Brasil encerra 2025 com crescimento de 5% no estoque de empregos

O Brasil encerrou 2025 com 59,971 milhões de postos de trabalho formais, o que representa alta de 5% em relação ao total registrado em 2024. Os dados constam da Relação Anual de Informações Sociais (Rais), divulgada nesta quarta-feira (13) pelo Ministério do Trabalho e Emprego.

Do total de vínculos, 46,128 milhões eram de trabalhadores com carteira assinada. Outros 12,657 milhões correspondiam a servidores estatutários. Já 1,186 milhão reunia vínculos em organizações sem fins lucrativos, sindicatos, pessoas físicas no meio rural e outras categorias.

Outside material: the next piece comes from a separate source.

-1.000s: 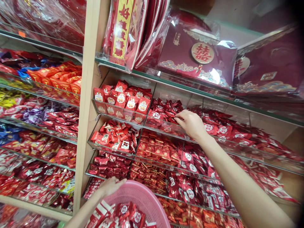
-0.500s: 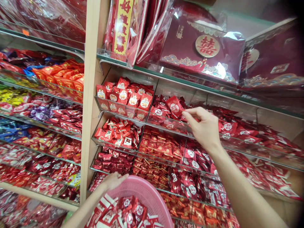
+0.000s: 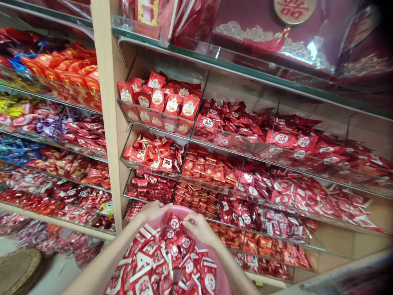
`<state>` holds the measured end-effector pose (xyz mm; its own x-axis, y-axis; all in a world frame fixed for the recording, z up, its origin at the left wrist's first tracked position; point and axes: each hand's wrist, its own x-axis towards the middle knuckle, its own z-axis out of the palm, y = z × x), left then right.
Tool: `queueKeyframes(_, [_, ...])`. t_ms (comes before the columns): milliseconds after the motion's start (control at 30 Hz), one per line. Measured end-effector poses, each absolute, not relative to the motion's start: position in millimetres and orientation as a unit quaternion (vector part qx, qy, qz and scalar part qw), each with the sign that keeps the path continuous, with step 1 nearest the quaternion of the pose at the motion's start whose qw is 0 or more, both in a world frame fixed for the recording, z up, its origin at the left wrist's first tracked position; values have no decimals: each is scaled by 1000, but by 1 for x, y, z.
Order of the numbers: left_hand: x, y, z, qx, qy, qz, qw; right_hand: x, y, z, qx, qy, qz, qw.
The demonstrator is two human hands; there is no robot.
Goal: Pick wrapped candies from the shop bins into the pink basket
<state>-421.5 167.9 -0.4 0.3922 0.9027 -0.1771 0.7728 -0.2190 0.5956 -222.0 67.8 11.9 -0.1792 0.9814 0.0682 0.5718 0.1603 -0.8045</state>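
Note:
A pink plastic basket (image 3: 225,268) full of small red-and-white candy packets (image 3: 159,262) is at the bottom middle. My left hand (image 3: 155,211) grips its far left rim, the fingertips partly hidden. Over the far right side of the basket is my right hand (image 3: 196,225), its fingers pinched on a red candy packet (image 3: 175,222) with a white round label. This packet hangs just above the heap or touches it; I cannot tell which.
Glass-fronted shelves ahead hold rows of red packets (image 3: 211,166). A wooden post (image 3: 106,123) divides them from further shelves of orange, blue and yellow packets. Large maroon bags (image 3: 245,24) stand on the glass shelf above. A round woven object (image 3: 20,268) lies at the lower left.
My right hand has moved down and left from the upper candy shelf to the basket, with the red packet still in its fingers. The view has tilted downward.

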Motion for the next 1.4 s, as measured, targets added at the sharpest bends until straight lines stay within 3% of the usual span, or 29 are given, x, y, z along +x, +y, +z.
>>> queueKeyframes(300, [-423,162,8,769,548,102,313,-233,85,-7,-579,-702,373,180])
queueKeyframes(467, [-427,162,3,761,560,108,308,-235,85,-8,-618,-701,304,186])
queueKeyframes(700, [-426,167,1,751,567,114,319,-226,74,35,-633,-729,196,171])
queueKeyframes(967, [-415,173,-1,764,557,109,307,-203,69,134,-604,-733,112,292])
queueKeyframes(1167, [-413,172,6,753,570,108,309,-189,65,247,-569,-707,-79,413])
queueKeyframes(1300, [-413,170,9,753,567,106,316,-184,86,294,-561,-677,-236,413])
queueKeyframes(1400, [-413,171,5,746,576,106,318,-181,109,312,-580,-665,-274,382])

O setor de Serviços liderou a geração de empregos formais, com 35,695 milhões de vínculos, crescimento de 7,2% na comparação anual. Na sequência aparecem Comércio, com 10,487 milhões de postos e avanço de 1,7%, e Indústria, que somou 9,017 milhões, também com alta de 1,7%.

A Construção fechou o ano com 2,57 milhões de empregos formais, aumento de 2,5%. Na Agropecuária, o total chegou a 1,812 milhão, com crescimento de 1,6%.

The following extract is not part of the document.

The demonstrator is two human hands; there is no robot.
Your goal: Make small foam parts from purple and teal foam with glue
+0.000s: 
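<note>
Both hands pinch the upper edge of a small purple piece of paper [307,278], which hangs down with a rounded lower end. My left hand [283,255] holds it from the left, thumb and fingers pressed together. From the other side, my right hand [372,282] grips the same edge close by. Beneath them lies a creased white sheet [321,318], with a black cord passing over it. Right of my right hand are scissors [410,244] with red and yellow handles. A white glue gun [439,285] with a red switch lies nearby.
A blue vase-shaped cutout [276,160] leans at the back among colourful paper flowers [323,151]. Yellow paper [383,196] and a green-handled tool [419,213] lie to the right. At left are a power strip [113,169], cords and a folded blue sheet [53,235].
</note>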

Dentro de Serviços, a administração pública teve expansão de 15,2%, para 1.483.555 vínculos. O avanço foi puxado principalmente pelos municípios e pelos governos estaduais. A área de educação registrou alta de 6,2%, enquanto a saúde humana cresceu 4,2%.

Mesmo com a ampliação do estoque de empregos, a remuneração média apresentou leve queda de 0,5% e ficou em R$ 4.434,38.

A Rais também informou que o número de estabelecimentos com empregados passou de 4,7 milhões para 4,8 milhões, alta de 2,1%.

Regionalmente, o Nordeste e o Norte tiveram as maiores altas proporcionais, ambas de 10,1%. O Nordeste adicionou 1.076.603 vínculos, e o Norte, 354.753. O Centro-Oeste cresceu 5,7%, com 322.513 vínculos.

O Sudeste, que concentra a maior parte do emprego formal no país, respondeu por 47,4% do total. Em seguida aparecem o Nordeste, com 19,5%, e o Sul, com 16,8%.

Entre os estados, os maiores aumentos percentuais foram registrados no Amapá, no Piauí, em Alagoas e na Paraíba. Em termos absolutos, São Paulo liderou a expansão, seguido por Bahia, Minas Gerais e Ceará.